▶ _Exercise prompt_
The answer must be an exact reprint of the lines from the one with "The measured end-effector" through the final line of the data, with no pictures included.

--- START ---

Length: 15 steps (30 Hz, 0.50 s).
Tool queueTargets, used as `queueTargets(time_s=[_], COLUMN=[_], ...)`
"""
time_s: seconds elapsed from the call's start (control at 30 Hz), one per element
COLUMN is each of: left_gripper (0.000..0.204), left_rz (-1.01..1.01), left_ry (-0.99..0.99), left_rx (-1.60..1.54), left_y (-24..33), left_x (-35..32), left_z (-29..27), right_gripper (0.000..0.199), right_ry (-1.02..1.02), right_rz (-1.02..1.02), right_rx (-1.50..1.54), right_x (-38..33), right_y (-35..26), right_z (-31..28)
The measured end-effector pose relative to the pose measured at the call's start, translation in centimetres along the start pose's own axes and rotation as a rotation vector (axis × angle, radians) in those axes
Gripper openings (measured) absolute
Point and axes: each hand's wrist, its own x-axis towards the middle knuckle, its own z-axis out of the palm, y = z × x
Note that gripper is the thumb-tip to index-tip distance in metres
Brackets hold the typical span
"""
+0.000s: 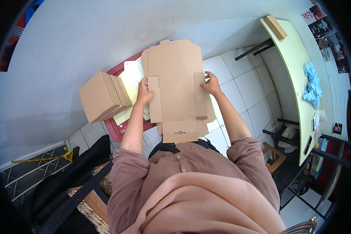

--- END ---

▶ _Written response_
The measured end-effector pose relative to the pose measured at the call's start, translation in centimetres along the start pose's own axes and rotation as a rotation vector (axis × angle, radians) in those axes
Gripper openings (measured) absolute
Point and axes: each hand's wrist, its own x-axis towards the middle knuckle, its own z-axis out of the palm, y = z × x
Note that gripper is the thumb-tip to index-tip distance in metres
Brackets hold the typical span
"""
+0.000s: 

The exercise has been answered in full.